On Markov decision processes with the stochastic differential Bellman Equation

Abstract

Stochastic differential equations play an important role in capturing the dynamics of complex systems, where uncertainty prevails in the form of noise. In complex systems noise is abundant, but its exact behaviour is unknown. However, noise can be simulated with stochastic processes. Stochastic calculi, such as the Itˆo formula, provide tools for navigating these systems. In this work, the adaptation of the Bellman equation, a cornerstone of dynamic programming, to the realm of stochastic differential equations is explored, facilitating the modeling of decision problems subject to noise. Value iteration and Q-learning, two well-known solution methods in machine learning, are extended to stochastic algorithms in order to approximate the solution for Markov decision processes with uncertainties modeled by the stochastic differential Bellman equation.

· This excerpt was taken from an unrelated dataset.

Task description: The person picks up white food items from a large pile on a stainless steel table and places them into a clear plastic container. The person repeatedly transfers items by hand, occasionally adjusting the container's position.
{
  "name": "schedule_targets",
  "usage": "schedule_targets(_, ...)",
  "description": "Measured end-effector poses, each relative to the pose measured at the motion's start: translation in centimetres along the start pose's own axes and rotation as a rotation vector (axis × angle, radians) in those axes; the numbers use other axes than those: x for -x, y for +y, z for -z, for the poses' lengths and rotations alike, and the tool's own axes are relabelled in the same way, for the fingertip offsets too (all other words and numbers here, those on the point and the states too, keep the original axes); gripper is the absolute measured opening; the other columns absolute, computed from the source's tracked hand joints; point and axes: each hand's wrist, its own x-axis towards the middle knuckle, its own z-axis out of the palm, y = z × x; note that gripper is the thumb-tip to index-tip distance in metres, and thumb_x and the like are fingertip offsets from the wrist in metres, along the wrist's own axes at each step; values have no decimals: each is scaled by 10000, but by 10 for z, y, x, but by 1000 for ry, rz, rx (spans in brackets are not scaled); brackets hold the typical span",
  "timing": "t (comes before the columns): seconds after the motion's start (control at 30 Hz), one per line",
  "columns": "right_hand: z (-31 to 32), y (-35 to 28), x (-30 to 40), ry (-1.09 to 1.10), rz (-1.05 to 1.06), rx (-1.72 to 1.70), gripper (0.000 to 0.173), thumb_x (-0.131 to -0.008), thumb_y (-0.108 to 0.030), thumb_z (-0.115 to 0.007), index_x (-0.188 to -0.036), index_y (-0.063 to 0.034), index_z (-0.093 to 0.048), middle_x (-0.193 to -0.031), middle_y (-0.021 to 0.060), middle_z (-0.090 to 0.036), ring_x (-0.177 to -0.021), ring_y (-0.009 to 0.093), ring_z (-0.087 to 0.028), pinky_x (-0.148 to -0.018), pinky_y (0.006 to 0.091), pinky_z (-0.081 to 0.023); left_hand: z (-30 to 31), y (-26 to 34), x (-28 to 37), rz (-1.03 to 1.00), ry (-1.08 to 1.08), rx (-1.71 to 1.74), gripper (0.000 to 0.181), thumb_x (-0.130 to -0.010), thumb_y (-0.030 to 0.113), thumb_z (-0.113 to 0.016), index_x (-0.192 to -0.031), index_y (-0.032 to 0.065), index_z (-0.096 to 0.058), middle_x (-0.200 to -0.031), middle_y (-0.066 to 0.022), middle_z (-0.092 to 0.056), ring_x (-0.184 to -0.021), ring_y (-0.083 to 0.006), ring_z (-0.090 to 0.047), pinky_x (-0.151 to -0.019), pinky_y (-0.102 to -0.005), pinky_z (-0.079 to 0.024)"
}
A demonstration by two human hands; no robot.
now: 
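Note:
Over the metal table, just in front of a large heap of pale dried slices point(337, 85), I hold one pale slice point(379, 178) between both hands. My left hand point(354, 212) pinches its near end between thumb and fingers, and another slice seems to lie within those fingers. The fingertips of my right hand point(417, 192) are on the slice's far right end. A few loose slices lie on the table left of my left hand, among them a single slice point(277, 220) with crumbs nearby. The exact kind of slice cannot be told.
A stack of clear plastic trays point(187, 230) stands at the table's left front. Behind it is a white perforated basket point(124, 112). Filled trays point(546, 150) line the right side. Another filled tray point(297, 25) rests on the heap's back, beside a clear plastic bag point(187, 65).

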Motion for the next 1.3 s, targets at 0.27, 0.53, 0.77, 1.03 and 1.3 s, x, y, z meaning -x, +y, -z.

These stochastic algorithms enable a realistic approach to modeling and solving decision problems in stochastic environments efficiently. The stochastic value iteration is applied when the environment is fully known, while the stochastic Q-learning extends its utility even in cases where transition probabilities remain unknown. Through theoretical analyses and case studies, these algorithms demonstrate their efficacy and applicability, delivering meaningful results. Additionally, the stochastic Q-learning achieves superior rewards compared to the deterministic algorithm, indicating its ability to optimize decision processes in stochastic environments more effectively by exploring more states. Finally, the stochastic differential Bellman equation is formulated as a system of ordinary equations, providing an alternative solution. For this, the concept of the random dynamical system is explored, of which a stochastic differential equation is an example.